Activity:
Transcribe all data verbatim. Skip the pictures.

☆ ☆ ☆ ☆ ☆ ☆ ☆

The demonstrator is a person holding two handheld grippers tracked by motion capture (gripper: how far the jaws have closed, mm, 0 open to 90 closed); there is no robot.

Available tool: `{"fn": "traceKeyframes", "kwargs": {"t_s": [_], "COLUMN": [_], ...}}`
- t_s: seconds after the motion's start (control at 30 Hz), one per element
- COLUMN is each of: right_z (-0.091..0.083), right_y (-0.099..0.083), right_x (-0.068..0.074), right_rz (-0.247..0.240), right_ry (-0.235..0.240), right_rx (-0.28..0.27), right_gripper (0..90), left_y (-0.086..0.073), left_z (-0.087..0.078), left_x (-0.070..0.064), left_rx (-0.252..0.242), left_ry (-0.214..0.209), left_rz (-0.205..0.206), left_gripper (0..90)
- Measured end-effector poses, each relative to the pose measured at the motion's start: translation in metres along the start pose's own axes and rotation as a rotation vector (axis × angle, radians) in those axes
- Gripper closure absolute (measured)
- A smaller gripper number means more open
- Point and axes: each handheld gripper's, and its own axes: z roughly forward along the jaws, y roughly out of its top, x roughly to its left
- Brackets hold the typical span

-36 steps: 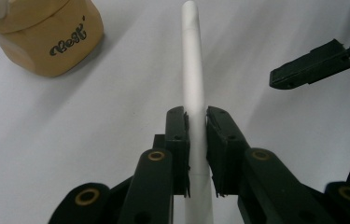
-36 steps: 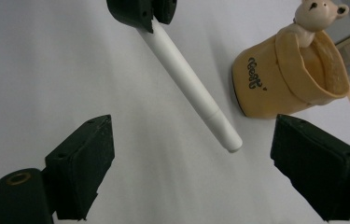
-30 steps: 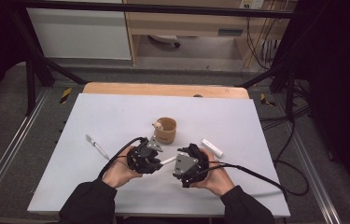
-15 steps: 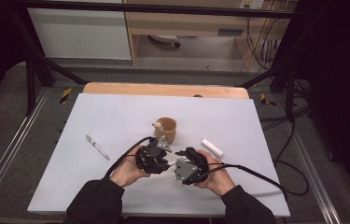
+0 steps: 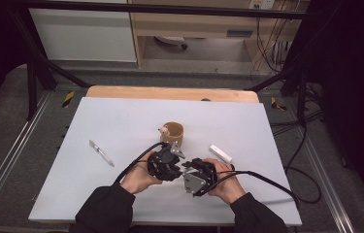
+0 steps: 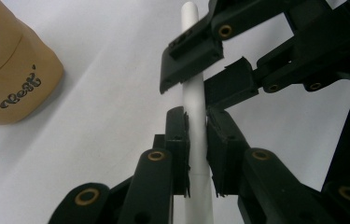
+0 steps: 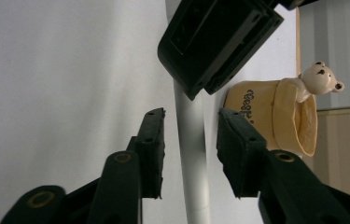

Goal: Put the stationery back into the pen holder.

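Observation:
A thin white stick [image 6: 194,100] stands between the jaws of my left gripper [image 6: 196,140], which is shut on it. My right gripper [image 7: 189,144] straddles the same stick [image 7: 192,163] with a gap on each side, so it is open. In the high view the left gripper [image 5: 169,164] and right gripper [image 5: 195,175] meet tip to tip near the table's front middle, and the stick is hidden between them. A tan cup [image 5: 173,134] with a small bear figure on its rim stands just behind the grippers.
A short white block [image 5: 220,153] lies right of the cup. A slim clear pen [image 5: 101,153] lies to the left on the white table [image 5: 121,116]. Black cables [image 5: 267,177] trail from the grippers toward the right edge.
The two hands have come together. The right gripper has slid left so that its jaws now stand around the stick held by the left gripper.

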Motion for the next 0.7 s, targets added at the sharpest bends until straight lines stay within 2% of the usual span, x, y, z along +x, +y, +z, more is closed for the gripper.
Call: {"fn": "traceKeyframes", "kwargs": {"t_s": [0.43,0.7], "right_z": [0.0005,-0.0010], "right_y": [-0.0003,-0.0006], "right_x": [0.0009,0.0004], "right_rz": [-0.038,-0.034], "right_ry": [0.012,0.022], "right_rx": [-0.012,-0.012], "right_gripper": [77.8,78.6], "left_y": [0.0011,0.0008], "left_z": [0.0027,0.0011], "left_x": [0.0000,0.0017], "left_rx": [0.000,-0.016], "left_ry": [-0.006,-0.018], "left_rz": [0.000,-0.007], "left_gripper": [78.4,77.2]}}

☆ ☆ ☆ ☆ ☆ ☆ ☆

Exercise answer:
The demonstrator is a person holding two handheld grippers tracked by motion capture (gripper: how far the jaws have closed, mm, 0 open to 90 closed); there is no robot.

Available tool: `{"fn": "traceKeyframes", "kwargs": {"t_s": [_], "COLUMN": [_], ...}}`
- t_s: seconds after the motion's start (control at 30 Hz), one per element
- COLUMN is each of: right_z (-0.091..0.083), right_y (-0.099..0.083), right_x (-0.068..0.074), right_rz (-0.247..0.240), right_ry (-0.235..0.240), right_rx (-0.28..0.27), right_gripper (0..90), left_y (-0.086..0.073), left_z (-0.087..0.078), left_x (-0.070..0.064), left_rx (-0.252..0.242), left_ry (-0.214..0.209), left_rz (-0.205..0.206), left_gripper (0..90)
- Measured end-effector poses, each relative to the pose measured at the motion's start: translation in metres along the start pose's own axes and rotation as a rotation vector (axis × angle, radians) in those axes
- Gripper closure absolute (measured)
- A smaller gripper number means more open
- Point and axes: each handheld gripper's, and its own axes: z roughly forward along the jaws, y roughly out of its top, x roughly to its left
- Brackets hold the typical span

-36 steps: 
-36 steps: 
-30 steps: 
-15 steps: 
+0 steps: 
+0 steps: 
+0 steps: 

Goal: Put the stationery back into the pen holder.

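Observation:
A thin white stick [image 6: 194,100] stands between the jaws of my left gripper [image 6: 196,140], which is shut on it. My right gripper [image 7: 189,144] straddles the same stick [image 7: 192,163] with a gap on each side, so it is open. In the high view the left gripper [image 5: 169,164] and right gripper [image 5: 195,175] meet tip to tip near the table's front middle, and the stick is hidden between them. A tan cup [image 5: 173,134] with a small bear figure on its rim stands just behind the grippers.
A short white block [image 5: 220,153] lies right of the cup. A slim clear pen [image 5: 101,153] lies to the left on the white table [image 5: 121,116]. Black cables [image 5: 267,177] trail from the grippers toward the right edge.
The two hands have come together. The right gripper has slid left so that its jaws now stand around the stick held by the left gripper.
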
Motion for the next 0.7 s, targets added at the sharpest bends until straight lines stay within 2% of the usual span, x, y, z along +x, +y, +z, more is closed for the gripper.
Call: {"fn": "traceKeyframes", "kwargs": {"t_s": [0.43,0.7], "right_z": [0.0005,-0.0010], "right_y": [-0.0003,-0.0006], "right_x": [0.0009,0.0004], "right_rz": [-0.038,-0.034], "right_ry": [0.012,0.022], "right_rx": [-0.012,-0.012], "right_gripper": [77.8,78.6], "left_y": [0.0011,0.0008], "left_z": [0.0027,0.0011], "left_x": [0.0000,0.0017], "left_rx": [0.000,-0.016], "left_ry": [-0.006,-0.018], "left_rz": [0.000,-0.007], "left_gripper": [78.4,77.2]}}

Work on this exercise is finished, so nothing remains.